In Buffet Froid sono i sintomi l’unica risorsa in grado di dare una definizione a ciò che ha spinto l’assassina ad uccidere Beth LeBeau. Hannibal illude e manipola Will, dà inizio ad un gioco di prospettive spostando l’attenzione su l’uno e poi sull’altro paziente. Continua ad infittire la confusione e arriva ad un passo dalla soluzione del caso. La Sidrome di Cotard. Un disturbo della personalità in cui ci si convince di essere morti. Dal punto di vista anatomico è una disfunzione del giro fusiforme, un’area del cervello impiegata nel riconoscere i volti, ma colpisce inevitabilmente anche l’amigdala che solitamente ha il compito di dare un’etichetta emozionale agli stimoli, come per esempio ai volti. Quando ad essere lesa è solo la capacità di etichettare un’informazione come emozionale si parla invece di Sindrome di Capgras. Le persone che si sono sempre sentite più vicine, a causa di questa patologia, sembrano dei semplici sosia, e quindi degli impostori.

Georgia Madchen, protagonista dell’episodio, è affetta da entrambi i disturbi.

Hannibal

Ancora una volta, il parallelismo messo in piedi da Hannibal tocca anche Will. D’altronde tutto ciò che negli assassini viene riconosciuto come sintomo è un’impronta della personalità di Will Graham.
Sebbene le sue allucinazioni siano frutto di qualcosa di riscontrabile, diversamente da molte sindromi che vengono sviscerate nel corso delle tre stagioni, Hannibal riesce a condurlo nel buio della follia. Manipolandolo e nascondendogli esattamente ciò che permetterebbe di salvarlo. Lo vediamo in questa puntata, nella collaborazione immorale tra due professionisti. L’encefalite autoimmune di Will comincia a questo punto a trasformarsi in falsa consapevolezza. Del suo male e di quello del suo psichiatra.
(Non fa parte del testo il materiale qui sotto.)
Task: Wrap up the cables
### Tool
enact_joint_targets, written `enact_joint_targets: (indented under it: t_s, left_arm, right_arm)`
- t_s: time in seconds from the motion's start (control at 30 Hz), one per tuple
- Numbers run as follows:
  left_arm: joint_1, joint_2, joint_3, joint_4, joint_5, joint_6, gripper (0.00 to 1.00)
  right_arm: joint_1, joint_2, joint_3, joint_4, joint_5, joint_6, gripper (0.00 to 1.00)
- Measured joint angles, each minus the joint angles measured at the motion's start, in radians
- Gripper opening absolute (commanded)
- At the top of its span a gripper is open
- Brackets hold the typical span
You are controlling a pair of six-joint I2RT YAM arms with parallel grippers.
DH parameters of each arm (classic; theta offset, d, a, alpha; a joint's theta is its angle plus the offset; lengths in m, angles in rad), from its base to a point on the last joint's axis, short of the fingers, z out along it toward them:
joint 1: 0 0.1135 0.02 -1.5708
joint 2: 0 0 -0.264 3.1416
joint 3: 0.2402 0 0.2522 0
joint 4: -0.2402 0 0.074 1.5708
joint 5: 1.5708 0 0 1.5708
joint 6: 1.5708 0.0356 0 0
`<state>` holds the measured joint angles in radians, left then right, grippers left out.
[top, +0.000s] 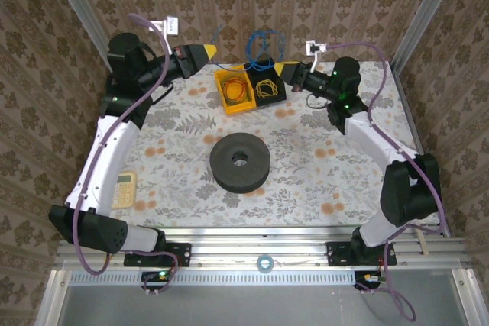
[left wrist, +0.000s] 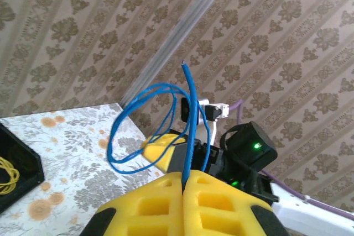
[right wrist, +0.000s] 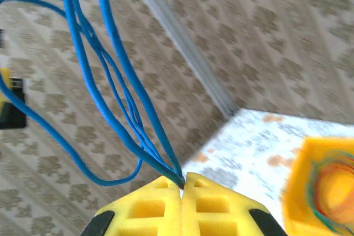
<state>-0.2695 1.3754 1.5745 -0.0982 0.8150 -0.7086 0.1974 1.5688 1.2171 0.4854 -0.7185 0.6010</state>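
Grippers [left wrist: 183, 182] [right wrist: 181, 184] closed on blue cable [left wrist: 193, 114]

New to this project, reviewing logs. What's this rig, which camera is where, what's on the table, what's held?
Two robot arms, bolted at the near edge of the table. The wide picture looks down from above; the other two come from wrist cameras, so the yellow blocks are fingers. The left gripper and right gripper are both shut on the blue cable, looped in the air. On it: yellow bin, black bin holding a yellow cable, black ring, calculator.
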Motion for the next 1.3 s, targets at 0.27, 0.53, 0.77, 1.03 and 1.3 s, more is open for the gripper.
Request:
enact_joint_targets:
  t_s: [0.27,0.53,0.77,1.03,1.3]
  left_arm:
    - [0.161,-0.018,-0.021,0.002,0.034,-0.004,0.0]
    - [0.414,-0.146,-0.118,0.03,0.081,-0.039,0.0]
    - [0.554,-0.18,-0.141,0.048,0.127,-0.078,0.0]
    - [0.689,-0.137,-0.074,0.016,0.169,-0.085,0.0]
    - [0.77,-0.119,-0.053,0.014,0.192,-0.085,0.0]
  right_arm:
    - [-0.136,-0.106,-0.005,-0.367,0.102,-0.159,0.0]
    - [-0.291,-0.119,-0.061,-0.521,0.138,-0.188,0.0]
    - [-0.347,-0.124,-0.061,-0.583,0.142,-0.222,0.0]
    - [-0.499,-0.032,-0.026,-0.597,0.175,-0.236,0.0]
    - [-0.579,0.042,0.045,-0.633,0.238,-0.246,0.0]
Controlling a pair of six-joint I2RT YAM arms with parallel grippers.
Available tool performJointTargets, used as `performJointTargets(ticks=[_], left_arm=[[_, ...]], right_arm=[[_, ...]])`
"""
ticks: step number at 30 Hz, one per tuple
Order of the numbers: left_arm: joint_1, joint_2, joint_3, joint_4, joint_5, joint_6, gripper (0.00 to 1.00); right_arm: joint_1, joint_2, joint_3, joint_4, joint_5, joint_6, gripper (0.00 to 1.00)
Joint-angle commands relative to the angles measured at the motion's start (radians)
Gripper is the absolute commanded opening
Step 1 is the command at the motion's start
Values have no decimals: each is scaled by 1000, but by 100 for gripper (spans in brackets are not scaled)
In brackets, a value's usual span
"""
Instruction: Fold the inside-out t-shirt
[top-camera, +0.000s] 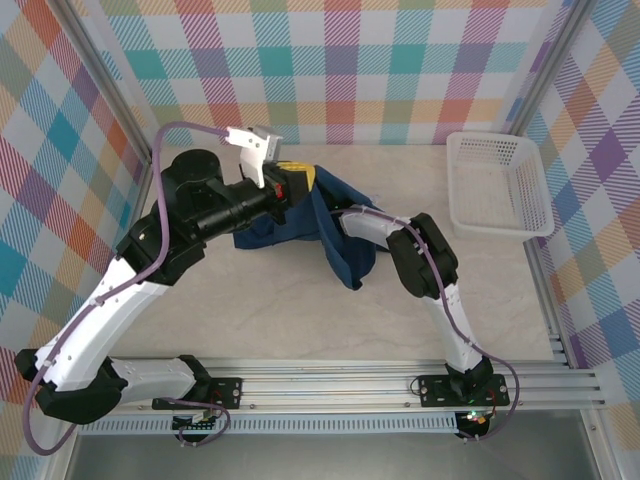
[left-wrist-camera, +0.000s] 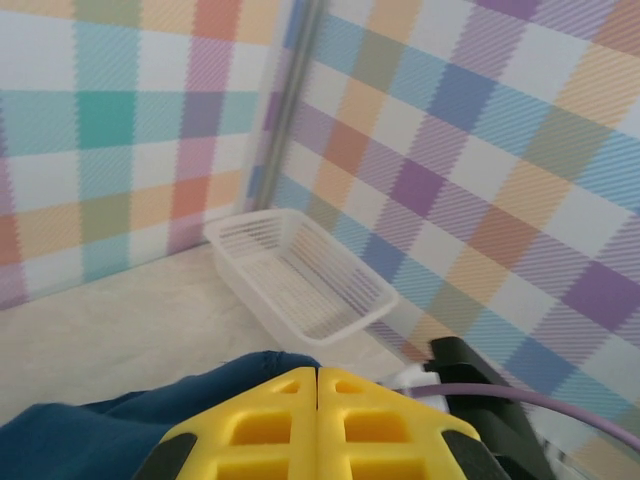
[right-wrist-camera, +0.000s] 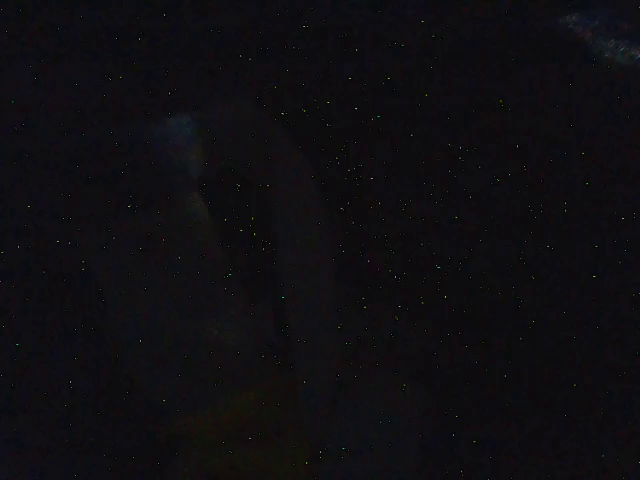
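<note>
Since the shirt (top-camera: 345, 255) is inside out, the shut right hand seems tucked inside while the shut left hand (left-wrist-camera: 318, 410) props it.

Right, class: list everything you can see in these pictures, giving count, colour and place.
t-shirt: one, navy blue, bunched at the table's middle-back, draped over the right arm
basket: one, white, back right corner, apart from the shirt
table: one, pale beige
walls: pastel checked, around the table
rail: one, silver, near edge
left gripper: one, yellow fingers, shut, at the shirt's far edge
right arm: one, black and white, its end under the shirt
</note>
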Motion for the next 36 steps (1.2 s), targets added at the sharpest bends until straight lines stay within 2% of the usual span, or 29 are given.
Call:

Hannibal sceglie di non curarlo, sceglie di lasciare lì l’infiammazione e di farne uso ed abuso per trovare la giusta direzione al suo paziente.

Hannibal è la ricostruzione di un’intensa malattia mentale. Nel viaggio, dalla partenza fino alla metà ritroviamo diversi sintomi e diverse patologie, tutti riconducibili in un modo o nell’altro, a Will.

La decima puntata della prima stagione non è un’eccezione.
Georgia Madchen è un’altra goccia di invisibilità che cade nel mare della confusione concreta, che esiste e che fa male.